For someone born into poverty, whose childhood was spent on the dusty streets of Burgersfort, a town in Mpumalanga province of South Africa, Xolane Ndhlovu had his fair share of the hard-knock life, including working as a dishwasher at 17, becoming a DJ with relative success and being convicted for gang activities in 2013.

But in eight years, Xolane, son of a Nigerian father and South African mother, changed the story of his life, taking advantage of the circumstances surrounding his life.

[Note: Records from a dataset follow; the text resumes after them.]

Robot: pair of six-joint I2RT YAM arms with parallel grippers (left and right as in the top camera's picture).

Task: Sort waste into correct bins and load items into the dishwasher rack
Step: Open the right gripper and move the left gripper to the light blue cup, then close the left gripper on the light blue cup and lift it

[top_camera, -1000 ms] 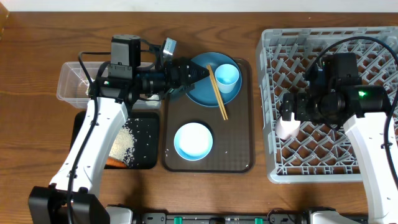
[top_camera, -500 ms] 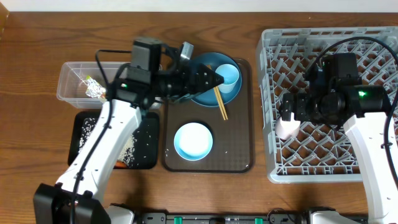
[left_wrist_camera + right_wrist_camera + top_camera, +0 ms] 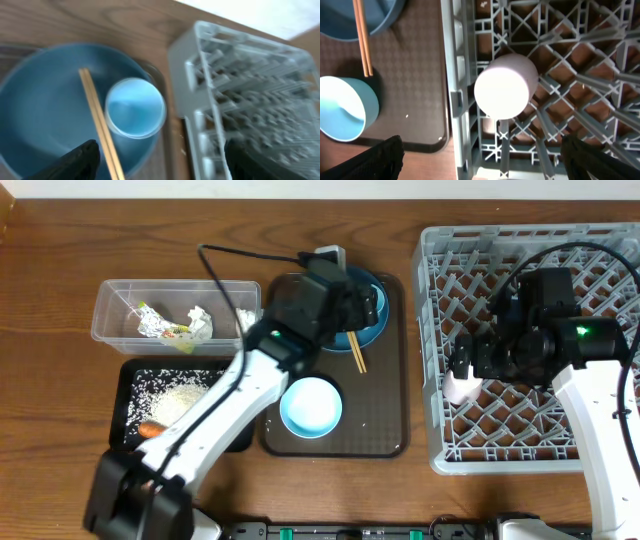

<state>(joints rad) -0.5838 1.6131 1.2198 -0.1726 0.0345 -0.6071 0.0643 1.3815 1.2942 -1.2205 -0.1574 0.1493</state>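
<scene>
My left gripper (image 3: 362, 308) is open and empty, hovering over the blue cup (image 3: 135, 107), which stands on the round blue plate (image 3: 45, 100) beside two wooden chopsticks (image 3: 100, 130). In the left wrist view its fingers (image 3: 160, 167) straddle the cup's near side. My right gripper (image 3: 485, 160) is open above the pink cup (image 3: 505, 87), which sits upside down in the grey dishwasher rack (image 3: 530, 430) near its left edge (image 3: 460, 388). The pale blue bowl (image 3: 311, 406) rests on the brown serving tray (image 3: 335, 442).
The clear tub (image 3: 110, 305) holds a foil wrapper (image 3: 160, 328) and a paper wad (image 3: 198, 322). The black tray (image 3: 135, 380) holds rice (image 3: 180, 400) and a carrot (image 3: 150, 430). The rack's wall (image 3: 200, 85) stands just right of the plate.
My left arm has swung right, from beside the tub to over the blue plate and cup. The tub and black tray are uncovered. The right arm has not moved.
</scene>
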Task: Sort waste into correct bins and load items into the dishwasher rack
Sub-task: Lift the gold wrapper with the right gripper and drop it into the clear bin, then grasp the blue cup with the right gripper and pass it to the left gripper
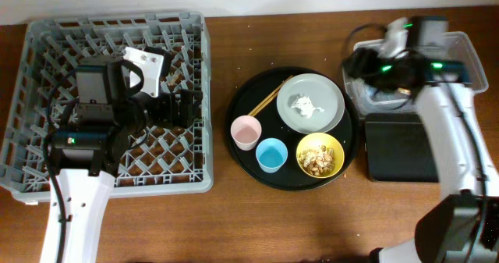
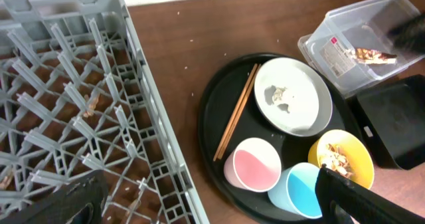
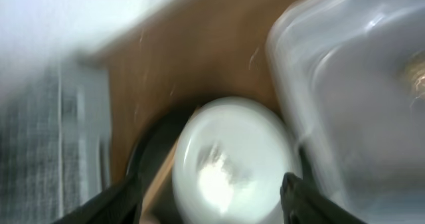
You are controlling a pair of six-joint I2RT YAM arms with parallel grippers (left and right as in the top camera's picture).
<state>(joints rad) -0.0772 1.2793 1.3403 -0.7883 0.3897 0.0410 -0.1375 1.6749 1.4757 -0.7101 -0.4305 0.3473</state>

From a teenage dishwasher to a hustling disc jockey popularly known as Master Ziggy, and now a high-flying entrepreneur, the rise of Xolane Ndhlovu is a case study for business schools.

In a world that is ever in need of role models, his emergence alongside his DafriGroup Plc is a positive development for Africa.

The most important factor in his metamorphosis is none other than the willpower to chose a path. In this regard, his prison experience was the ultimate catalyst.

Read also: Food sufficiency achievable if 30% Nigerian population engage in farming – Expert

His worldview changed after reading “Losing My Virginity,” the Richard Branson biography, that set him on the path of entrepreneurship, which he started by investing in Binance, a crypto blockchain technology company, that in later years proved to be the proverbial goose that lays the golden egg.

By 2020, his modest investment in Binance (BNB) was worth R1.3 billion, making him one of the few successful crypto blockchain investors in Africa.
Education also played a role in his extraordinary metamorphosis.

From a poorly educated young man, Xolane Ndhlovu took himself back to school and earned, in commendable fashion, a diploma in Media Management, a bachelor’s degree in Economics, and a Master in Business Administration from Georgia Institute of Technology.

But by and large, it is his entrepreneurship knack that sets him apart from his peers.

Modeling his business enterprise after Richard Branson’s Virgin Group, he founded UMEH Group, a R500 million company, and by 2020 merged it with DafriGroup PLC, a giant conglomerate, headquartered in South African, but with no less than 20 subsidiaries―including DafriTechnologies, UMEH, DafriBank Digital, DafriXchange Africa, and OMAHA Hotels―across four African countries and the UK.

In 2021, Xolane Ndhlovu, combining philanthropy with his business genius, has become one of the new breed of role models for the new generation of Africans, a hero to many and a business oracle to a multitude.